La desnudó deprisa, temiendo que se despertara de un momento a otro. La desnudó con la misma celeridad y la ató a la cama con cintas de seda. Llevó la maleta al servicio y al cabo de unos minutos salió. Ella aún no había despertado. Acercó una silla a la cama y se sentó, esperando. Había visto muchas veces desnuda a su mujer, pero aquella contemplación le produjo un extraño morbo, como si fuera una desconocida. De pronto ella rebulló. El se levantó de un salto, alejó la silla y se quedó de pie, firme. Sus ojos se encontraron. No le reconoció. Tardó en darse cuenta de que no estaba en casa y en plantearse qué era lo que podía haber ocurrido. Bruscamente abrió la boca y soltó el aullido más terrible que él escucharía nunca. Se abalanzó sobre ella y tapó su boca con la mano. Le susurró palabras tranquilizadoras. Soy yo, no me reconoces. Es una broma, tranquila. ¿Me prometes que no gritarás si quito la mano? Ella afirmó con la cabeza. Tenía los ojos desorbitados.
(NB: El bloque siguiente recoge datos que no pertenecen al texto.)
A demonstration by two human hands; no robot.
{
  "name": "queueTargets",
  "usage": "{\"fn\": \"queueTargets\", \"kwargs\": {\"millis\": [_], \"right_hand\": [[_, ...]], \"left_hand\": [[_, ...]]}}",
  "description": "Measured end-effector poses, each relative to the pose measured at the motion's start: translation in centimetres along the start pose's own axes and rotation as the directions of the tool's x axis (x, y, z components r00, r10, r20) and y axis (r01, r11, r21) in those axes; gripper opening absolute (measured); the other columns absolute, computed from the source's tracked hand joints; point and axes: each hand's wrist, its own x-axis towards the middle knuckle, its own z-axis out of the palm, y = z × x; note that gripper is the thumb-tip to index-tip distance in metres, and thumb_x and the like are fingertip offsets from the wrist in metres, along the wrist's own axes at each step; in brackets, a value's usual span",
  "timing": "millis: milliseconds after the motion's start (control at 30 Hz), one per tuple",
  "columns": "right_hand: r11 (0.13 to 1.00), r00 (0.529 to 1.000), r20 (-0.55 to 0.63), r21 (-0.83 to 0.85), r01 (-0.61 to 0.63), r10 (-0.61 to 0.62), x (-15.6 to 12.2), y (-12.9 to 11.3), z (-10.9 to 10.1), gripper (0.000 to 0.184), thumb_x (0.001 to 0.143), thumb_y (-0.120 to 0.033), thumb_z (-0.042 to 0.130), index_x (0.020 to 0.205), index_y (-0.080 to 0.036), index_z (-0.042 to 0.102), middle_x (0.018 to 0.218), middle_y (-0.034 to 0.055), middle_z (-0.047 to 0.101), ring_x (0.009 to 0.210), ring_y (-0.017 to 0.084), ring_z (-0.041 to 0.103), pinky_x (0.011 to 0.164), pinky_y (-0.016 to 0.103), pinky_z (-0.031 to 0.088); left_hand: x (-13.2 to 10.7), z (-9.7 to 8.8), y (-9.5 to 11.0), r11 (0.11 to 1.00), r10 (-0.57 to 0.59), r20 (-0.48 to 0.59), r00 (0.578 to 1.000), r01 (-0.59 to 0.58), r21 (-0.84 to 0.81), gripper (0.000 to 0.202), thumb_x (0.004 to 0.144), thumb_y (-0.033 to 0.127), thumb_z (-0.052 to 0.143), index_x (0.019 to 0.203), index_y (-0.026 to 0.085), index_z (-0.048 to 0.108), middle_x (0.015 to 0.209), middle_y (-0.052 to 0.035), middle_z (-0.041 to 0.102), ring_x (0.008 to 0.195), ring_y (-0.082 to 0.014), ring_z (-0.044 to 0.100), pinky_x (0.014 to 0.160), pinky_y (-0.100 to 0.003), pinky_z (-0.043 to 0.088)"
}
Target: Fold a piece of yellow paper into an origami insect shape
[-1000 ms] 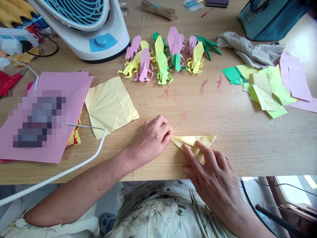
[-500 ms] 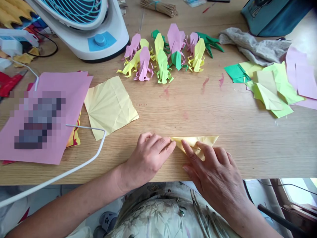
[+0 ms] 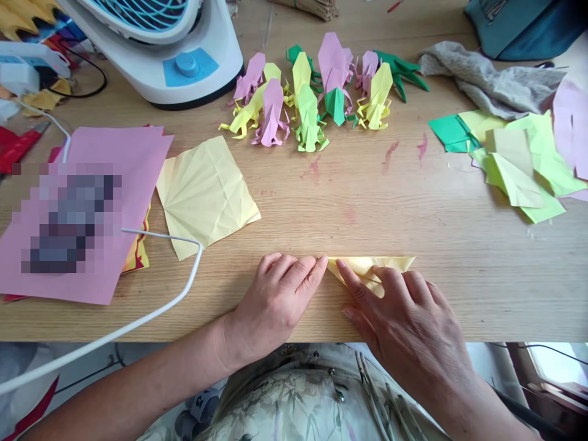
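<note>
A pale yellow paper point(image 3: 362, 264), folded into a long narrow triangle, lies flat near the table's front edge. My left hand point(image 3: 278, 300) has its thumb and index finger closed at the paper's left tip. From the right, my right hand point(image 3: 408, 324) rests over the paper, its fingers stretched and apart, with the fingertips pressing on the folded layers. Part of the paper's lower side is hidden beneath those fingers. To the left lies a creased, unfolded yellow sheet point(image 3: 209, 196).
Several folded paper figures point(image 3: 307, 116) stand at the back. A fan point(image 3: 197, 67) is at back left, with pink paper point(image 3: 133, 159) and a white cable point(image 3: 188, 282) in front. Loose green and yellow sheets point(image 3: 514, 165) and a grey cloth point(image 3: 491, 76) lie at right.
The view has shifted slightly. My left thumb and index finger have come together at the paper's left tip. My right fingers stay on the folded paper with little movement.
</note>
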Motion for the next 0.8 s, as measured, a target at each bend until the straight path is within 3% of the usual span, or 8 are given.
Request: {"fn": "queueTargets", "kwargs": {"millis": [800], "right_hand": [[1.000, 1.000, 0.007, -0.006, -0.009, 0.009, 0.45, -0.11, -0.06, 0.052, 0.094, -0.043, 0.054, 0.144, -0.030, 0.049, 0.101, 0.0071, 0.061, 0.077, 0.023, 0.045, 0.068, 0.037, 0.033]], "left_hand": [[0.08, -0.12, 0.30, 0.993, 0.005, 0.088, 0.996, -0.015, 0.117, 0.047, 0.095, 0.014, 0.051, 0.140, 0.003, 0.046, 0.118, -0.0136, 0.064, 0.093, -0.0230, 0.054, 0.084, -0.040, 0.046]]}}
El retrocedió y se quedó frente a ella. Bueno, ya estaba hecho. Ella nunca le perdonaría. Le rogaría que la desatara, se vestiría y saldría corriendo. Llegaría antes a casa, cerraría por dentro con el pestillo y al día siguiente buscaría un abogado. ¡Si al menos se olvidara de ir a la comisaría más cercana a denunciarle! Sería duro, pero al menos tenía la página de contactos para casados infieles. Nadie tendría por qué saber que él ya no estaba casado. Tampoco importaba mucho porque seguro que también habría páginas de separados.

Ella no dejaba de mirarle. De los pies a la cabeza y de la cabeza a los pies, y luego vuelta a empezar. El hizo lo mismo. Los pies desnudos, las piernas desnudas llenas de vello, el diminuto tanga de cuero que le quedaba pequeño, dos bandas de cuero cruzándole el pecho, la barriga cervecera desparramándose sobre el tanga… y aquella capucha de cuero que le oprimía tanto y le daba tanto calor, con agujeritos para la boca, los ojos y las orejas… y además aquel ridículo látigo de juguete en la mano. Ni siquiera se acordaba de él.
De pronto ella abrió la boca y él se estremeció. Una sonora carcajada resonó en la habitación y luego otra y otra, después comenzó a agitarse, los pechos se bamboleaban al compás de una risa histérica imparable. El no sabía qué hacer. Se limitó a esperar con resignación. Por fin, tras un tiempo que se le hizo eterno, ella abrió la boca.
-Ven aquí, mi Graycito.
Y volvió a estremecerse de risa. El se acercó temblando. Ella le susurró.
-Te dejaré hacer lo que quieras si luego tú te dejas atar y me dejas hacer lo que me plazca. ¿De acuerdo?
El asintió con la cabeza. Fue una noche memorable, surrealista, esperpéntica, placentera, plena. Antes de cambiar el papel de sumiso cenaron. Él ni siquiera recordaba que había pedido una suculenta cena y champán francés.

De regresó a casa, dos días más tarde (había reservado tres días por si le daba la locura y necesitaba tiempo) a él se le escapó la risa.
-¿De qué te ríes, mi Graycito?
-De nada… de nada…

Y recordó las ideas que le habían asaltado durante el viaje de ida. Se le puso la carne de gallina.